What you have to do »
Look through the lines below and copy each one that includes "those".
....
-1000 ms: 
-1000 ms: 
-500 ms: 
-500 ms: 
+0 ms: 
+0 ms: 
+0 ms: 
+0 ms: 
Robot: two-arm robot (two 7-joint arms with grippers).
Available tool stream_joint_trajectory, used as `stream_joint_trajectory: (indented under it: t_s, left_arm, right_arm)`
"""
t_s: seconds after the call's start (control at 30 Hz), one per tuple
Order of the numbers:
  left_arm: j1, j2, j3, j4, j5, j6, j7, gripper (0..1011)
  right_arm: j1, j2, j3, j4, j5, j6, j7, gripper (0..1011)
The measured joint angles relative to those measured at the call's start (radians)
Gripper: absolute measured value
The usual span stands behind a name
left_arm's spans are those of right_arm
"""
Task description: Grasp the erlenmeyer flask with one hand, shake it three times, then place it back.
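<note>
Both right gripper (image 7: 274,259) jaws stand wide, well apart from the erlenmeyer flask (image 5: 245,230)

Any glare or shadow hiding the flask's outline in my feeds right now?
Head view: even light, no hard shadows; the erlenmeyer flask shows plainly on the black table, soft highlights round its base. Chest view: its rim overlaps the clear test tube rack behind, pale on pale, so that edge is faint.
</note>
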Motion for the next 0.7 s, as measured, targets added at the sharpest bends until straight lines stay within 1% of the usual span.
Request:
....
Written answer »
The measured joint angles relative to those measured at the call's start (radians)
left_arm's spans are those of right_arm

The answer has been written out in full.